Energie  |    |  Rachida Boughriet Actu-Environnement.com

Lors d'un déjeuner informel des ministres européens de l'énergie à Dublin, la ministre de l'Ecologie Delphine Batho a annoncé puis twitté le 23 avril que la France soutiendrait un triple objectif "contraignant" de développement des énergies renouvelables, d'efficacité énergétique et de réduction des émissions de gaz à effet de serre (GES) d'ici 2030, s'est félicitée l'ONG Greenpeace dans un communiqué.

Delphine Batho avait déjà confirmé que la France soutiendrait l'objectif de réduction de 40% des émissions de GES d'ici à 2030 proposé par la Commission européenne le 27 mars dernier, dans son livre vert sur le cadre des politiques climatique et énergétique de l'UE d'ici cette échéance. Le livre vert est actuellement soumis à la consultation des parties prenantes (Etats, députés, industriels, organisations non gouvernementales...) jusqu'au 2 juillet pour formuler des propositions plus concrètes d'ici la fin de l'année 2013. Le document suggère également une part d'environ 30% de renouvelables.

"La France prendra toute sa part dans ce débat", avait déclaré la ministre le 27 mars dans un communiqué, en "saluant" la publication du texte. "Le président de la République, dès la Conférence environnementale de septembre 2012, s'est prononcé en faveur d'objectifs européens ambitieux : -40% (de GES) en 2030 et -60% en 2040. Cette ambition est nécessaire pour faire face au défi du réchauffement climatique, mobiliser les investissements technologiques indispensables et pour que l'Union européenne reste à l'avant-garde de la transition environnementale", avait-elle réitéré.

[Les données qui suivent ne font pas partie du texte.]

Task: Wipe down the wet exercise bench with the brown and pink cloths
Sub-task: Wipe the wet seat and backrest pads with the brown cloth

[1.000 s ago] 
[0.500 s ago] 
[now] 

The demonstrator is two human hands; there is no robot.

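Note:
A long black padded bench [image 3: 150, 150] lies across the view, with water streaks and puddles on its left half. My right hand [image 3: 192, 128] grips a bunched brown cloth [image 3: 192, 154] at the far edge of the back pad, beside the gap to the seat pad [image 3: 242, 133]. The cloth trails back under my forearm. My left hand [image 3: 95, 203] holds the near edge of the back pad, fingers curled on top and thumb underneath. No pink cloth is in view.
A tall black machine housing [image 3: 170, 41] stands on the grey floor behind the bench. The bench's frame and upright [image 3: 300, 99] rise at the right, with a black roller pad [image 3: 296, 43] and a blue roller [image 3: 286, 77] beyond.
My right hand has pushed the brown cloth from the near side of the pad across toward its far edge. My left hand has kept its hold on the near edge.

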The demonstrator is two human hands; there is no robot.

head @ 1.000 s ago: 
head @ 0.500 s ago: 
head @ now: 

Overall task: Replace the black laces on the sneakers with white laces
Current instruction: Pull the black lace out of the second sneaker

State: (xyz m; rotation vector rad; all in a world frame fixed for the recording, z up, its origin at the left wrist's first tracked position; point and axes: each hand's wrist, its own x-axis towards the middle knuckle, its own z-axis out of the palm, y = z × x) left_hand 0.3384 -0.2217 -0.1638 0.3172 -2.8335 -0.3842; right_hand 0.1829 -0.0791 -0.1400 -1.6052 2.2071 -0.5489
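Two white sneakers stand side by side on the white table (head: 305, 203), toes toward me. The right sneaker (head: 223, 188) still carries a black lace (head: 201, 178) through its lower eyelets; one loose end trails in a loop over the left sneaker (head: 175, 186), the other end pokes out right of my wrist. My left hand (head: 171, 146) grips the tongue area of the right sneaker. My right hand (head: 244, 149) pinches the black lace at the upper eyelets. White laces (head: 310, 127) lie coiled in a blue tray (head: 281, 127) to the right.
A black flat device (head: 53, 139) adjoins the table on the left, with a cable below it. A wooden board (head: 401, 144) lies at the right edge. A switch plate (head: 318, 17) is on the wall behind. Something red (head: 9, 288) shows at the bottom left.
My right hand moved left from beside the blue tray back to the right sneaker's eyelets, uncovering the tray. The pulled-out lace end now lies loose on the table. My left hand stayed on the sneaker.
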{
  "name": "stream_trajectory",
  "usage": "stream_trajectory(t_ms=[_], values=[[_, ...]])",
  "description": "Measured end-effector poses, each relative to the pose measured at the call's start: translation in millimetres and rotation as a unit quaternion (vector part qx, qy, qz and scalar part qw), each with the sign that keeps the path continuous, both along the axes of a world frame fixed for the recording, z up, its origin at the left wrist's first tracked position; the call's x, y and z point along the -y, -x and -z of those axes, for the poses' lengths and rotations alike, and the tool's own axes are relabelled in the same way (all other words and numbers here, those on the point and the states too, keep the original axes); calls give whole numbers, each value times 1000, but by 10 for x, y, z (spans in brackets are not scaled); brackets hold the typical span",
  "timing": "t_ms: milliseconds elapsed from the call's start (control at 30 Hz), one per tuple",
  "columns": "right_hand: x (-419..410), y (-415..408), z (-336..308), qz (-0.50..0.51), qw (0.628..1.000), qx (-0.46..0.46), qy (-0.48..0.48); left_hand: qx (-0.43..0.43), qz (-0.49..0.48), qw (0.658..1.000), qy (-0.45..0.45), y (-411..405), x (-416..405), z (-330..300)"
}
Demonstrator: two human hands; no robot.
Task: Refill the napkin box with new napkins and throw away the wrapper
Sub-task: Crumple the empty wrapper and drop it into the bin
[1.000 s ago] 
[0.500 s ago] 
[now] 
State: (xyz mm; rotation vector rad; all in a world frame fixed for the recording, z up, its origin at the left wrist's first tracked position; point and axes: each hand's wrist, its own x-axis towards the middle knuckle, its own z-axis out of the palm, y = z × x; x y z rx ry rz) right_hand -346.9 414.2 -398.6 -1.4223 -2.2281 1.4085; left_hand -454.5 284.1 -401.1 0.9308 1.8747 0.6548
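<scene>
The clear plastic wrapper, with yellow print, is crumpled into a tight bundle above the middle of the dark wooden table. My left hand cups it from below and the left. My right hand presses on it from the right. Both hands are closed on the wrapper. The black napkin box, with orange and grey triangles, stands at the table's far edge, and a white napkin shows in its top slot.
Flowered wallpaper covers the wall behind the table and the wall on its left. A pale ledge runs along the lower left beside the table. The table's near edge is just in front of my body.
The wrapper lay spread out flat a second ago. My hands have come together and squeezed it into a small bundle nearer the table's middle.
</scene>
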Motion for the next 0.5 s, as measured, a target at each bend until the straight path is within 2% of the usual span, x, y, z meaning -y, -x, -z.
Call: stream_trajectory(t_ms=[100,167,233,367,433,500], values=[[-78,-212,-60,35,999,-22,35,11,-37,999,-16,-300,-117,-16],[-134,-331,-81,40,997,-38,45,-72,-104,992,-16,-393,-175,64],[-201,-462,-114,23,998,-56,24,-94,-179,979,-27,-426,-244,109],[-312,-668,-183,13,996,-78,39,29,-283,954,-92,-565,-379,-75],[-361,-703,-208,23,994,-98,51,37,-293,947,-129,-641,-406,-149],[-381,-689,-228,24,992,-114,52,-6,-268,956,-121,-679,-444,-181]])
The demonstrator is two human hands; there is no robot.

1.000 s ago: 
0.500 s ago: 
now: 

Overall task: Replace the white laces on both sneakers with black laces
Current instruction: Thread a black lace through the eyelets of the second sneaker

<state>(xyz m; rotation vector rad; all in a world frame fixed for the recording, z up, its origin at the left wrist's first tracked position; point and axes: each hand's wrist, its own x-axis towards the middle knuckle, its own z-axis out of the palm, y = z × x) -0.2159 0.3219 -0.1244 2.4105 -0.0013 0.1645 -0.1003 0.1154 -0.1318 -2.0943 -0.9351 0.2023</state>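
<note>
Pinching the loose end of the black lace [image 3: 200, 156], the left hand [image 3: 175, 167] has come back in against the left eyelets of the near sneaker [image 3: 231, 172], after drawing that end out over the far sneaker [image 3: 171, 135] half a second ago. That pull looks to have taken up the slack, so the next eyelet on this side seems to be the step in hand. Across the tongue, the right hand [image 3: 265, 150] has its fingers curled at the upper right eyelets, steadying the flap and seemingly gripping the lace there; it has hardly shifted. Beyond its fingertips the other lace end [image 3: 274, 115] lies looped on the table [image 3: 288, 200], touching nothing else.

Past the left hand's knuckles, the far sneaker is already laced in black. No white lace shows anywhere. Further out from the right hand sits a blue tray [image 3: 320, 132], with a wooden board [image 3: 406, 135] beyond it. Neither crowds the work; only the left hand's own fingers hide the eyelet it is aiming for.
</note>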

Greenpeace a salué "cette déclaration à la tonalité ambitieuse de la ministre (…), première annonce volontariste depuis le début du débat national sur la transition énergétique". Mais l'ONG demande "maintenant au Président de la République de confirmer l'annonce de Delphine Batho et d'aller plus loin que cette déclaration d'intention en précisant le niveau d'ambition et de contrainte de ces trois objectifs". Pour l'association, des objectifs "contraignants" de 45% d'énergies renouvelables et d'au moins 55% de réduction des émissions de GES domestiques d'ici 2030 "sont atteignables mais avant tout indispensables pour faire face aux crises climatique et énergétique."

La position française "permettrait de créer une dynamique positive" au sein de l'Union européenne alors que six pays d'Europe centrale et orientale (Roumanie, République tchèque, Slovaquie, Hongrie, Bulgarie, Pologne) déclaraient "récemment être opposés à l'idée même de fixer des règles juridiques de nature obligatoire sur l'énergie et le climat pour 2030", souligne Greenpeace.

Réactions3 réactions à cet article

 

Sous la pression verte des engagements suicidaires sont renouvelés, la meilleure preuve est la satisfaction de Greenpeace qui a abandonné depuis longtemps ses valeurs et objectifs initiaux. la France est un très petit polleur mais un grand pays touristique, vouloir la défigurer au profit de la mafia éolienne et photovoltaïque est une hérésie absurde !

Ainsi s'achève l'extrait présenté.